_WHAT THE TASK ASKS_.
With images removed, return the whole listing exactly as written.

===============

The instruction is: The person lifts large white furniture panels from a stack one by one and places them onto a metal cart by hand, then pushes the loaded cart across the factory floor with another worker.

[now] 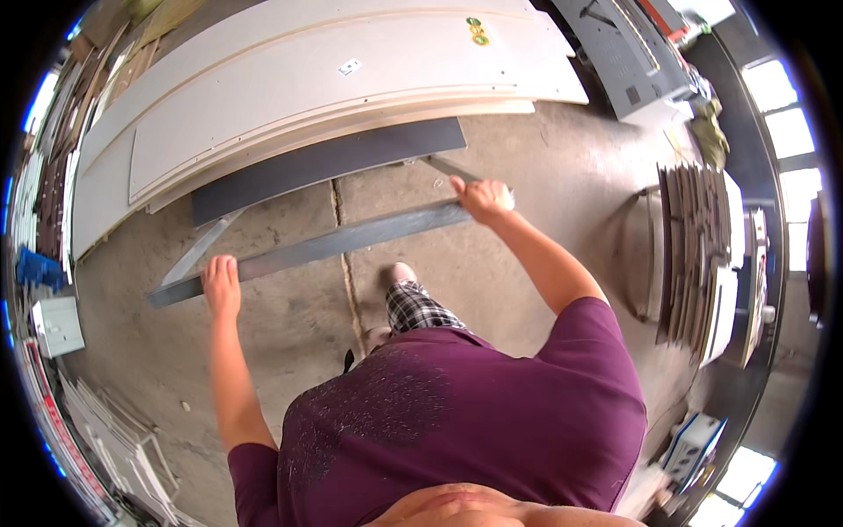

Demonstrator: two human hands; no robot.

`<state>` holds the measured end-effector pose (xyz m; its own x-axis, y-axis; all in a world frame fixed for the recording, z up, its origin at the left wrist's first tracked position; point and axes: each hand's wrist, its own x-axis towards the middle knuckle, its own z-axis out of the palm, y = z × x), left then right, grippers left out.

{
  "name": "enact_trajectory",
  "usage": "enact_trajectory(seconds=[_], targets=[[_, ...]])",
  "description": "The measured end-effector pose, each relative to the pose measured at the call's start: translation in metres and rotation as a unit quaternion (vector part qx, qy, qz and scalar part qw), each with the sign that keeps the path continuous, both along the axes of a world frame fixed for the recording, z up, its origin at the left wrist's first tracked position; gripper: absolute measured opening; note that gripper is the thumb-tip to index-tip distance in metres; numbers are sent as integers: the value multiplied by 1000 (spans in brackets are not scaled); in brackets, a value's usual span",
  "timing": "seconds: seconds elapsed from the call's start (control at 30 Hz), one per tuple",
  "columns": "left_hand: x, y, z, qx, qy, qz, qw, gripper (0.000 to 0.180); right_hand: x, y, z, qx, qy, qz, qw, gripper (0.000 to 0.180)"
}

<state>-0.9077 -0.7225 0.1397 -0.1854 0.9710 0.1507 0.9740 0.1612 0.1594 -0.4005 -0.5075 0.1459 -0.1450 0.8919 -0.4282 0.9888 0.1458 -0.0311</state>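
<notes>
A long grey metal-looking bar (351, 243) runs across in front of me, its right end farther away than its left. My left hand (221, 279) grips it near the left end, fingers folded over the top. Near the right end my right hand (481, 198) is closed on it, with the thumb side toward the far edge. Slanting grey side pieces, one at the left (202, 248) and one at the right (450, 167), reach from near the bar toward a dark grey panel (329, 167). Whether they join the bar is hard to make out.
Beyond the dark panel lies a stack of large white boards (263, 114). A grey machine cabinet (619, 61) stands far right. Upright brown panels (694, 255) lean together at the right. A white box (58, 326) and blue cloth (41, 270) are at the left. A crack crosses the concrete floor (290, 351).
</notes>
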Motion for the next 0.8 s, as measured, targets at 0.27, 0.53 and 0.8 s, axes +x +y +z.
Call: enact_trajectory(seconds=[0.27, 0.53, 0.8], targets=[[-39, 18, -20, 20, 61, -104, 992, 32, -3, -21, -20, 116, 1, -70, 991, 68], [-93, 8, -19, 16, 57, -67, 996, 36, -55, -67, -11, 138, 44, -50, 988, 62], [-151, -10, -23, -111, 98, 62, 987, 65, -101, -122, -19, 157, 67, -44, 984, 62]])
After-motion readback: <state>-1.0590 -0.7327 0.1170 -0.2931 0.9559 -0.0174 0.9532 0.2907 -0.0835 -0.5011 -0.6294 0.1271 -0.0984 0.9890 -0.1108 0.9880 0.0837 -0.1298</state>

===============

_FINAL ANSWER_.
The instruction is: The person lifts large white furniture panels from a stack one by one and places them onto a metal cart by hand, then pushes the loaded cart across the factory floor with another worker.

[now] 

Demonstrator: two human hands; no robot.

`<state>` holds the measured end-effector pose (xyz m; its own x-axis, y-axis; all in a world frame fixed for the recording, z up, its origin at the left wrist's first tracked position; point and axes: each hand's wrist, its own x-axis towards the middle knuckle, its own z-axis out of the palm, y = z × x), left then right, grippers left out.

{
  "name": "enact_trajectory",
  "usage": "enact_trajectory(seconds=[_], targets=[[_, ...]])",
  "description": "The measured end-effector pose, each relative to the pose measured at the call's start: translation in metres and rotation as a unit quaternion (vector part qx, qy, qz and scalar part qw), each with the sign that keeps the path continuous, both along the axes of a world frame fixed for the recording, z up, its origin at the left wrist's first tracked position; gripper: absolute measured opening; note that gripper is the thumb-tip to index-tip distance in metres; numbers are sent as integers: the value multiplied by 1000 (spans in brackets are not scaled); in brackets, a value's usual span",
  "timing": "seconds: seconds elapsed from the call's start (control at 30 Hz), one per tuple",
  "columns": "left_hand: x, y, z, qx, qy, qz, qw, gripper (0.000 to 0.180); right_hand: x, y, z, qx, qy, qz, qw, gripper (0.000 to 0.180)"
}

<state>-0.9077 -0.7225 0.1397 -0.1854 0.9710 0.1507 0.9740 0.1612 0.1594 -0.4005 -0.5075 0.1459 -0.1450 0.8919 -0.4282 0.9888 0.1458 -0.0311</state>
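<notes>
A long grey metal-looking bar (351, 243) runs across in front of me, its right end farther away than its left. My left hand (221, 279) grips it near the left end, fingers folded over the top. Near the right end my right hand (481, 198) is closed on it, with the thumb side toward the far edge. Slanting grey side pieces, one at the left (202, 248) and one at the right (450, 167), reach from near the bar toward a dark grey panel (329, 167). Whether they join the bar is hard to make out.
Beyond the dark panel lies a stack of large white boards (263, 114). A grey machine cabinet (619, 61) stands far right. Upright brown panels (694, 255) lean together at the right. A white box (58, 326) and blue cloth (41, 270) are at the left. A crack crosses the concrete floor (290, 351).
</notes>
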Motion for the next 0.8 s, as measured, targets at 0.27, 0.53 and 0.8 s, axes +x +y +z.
Call: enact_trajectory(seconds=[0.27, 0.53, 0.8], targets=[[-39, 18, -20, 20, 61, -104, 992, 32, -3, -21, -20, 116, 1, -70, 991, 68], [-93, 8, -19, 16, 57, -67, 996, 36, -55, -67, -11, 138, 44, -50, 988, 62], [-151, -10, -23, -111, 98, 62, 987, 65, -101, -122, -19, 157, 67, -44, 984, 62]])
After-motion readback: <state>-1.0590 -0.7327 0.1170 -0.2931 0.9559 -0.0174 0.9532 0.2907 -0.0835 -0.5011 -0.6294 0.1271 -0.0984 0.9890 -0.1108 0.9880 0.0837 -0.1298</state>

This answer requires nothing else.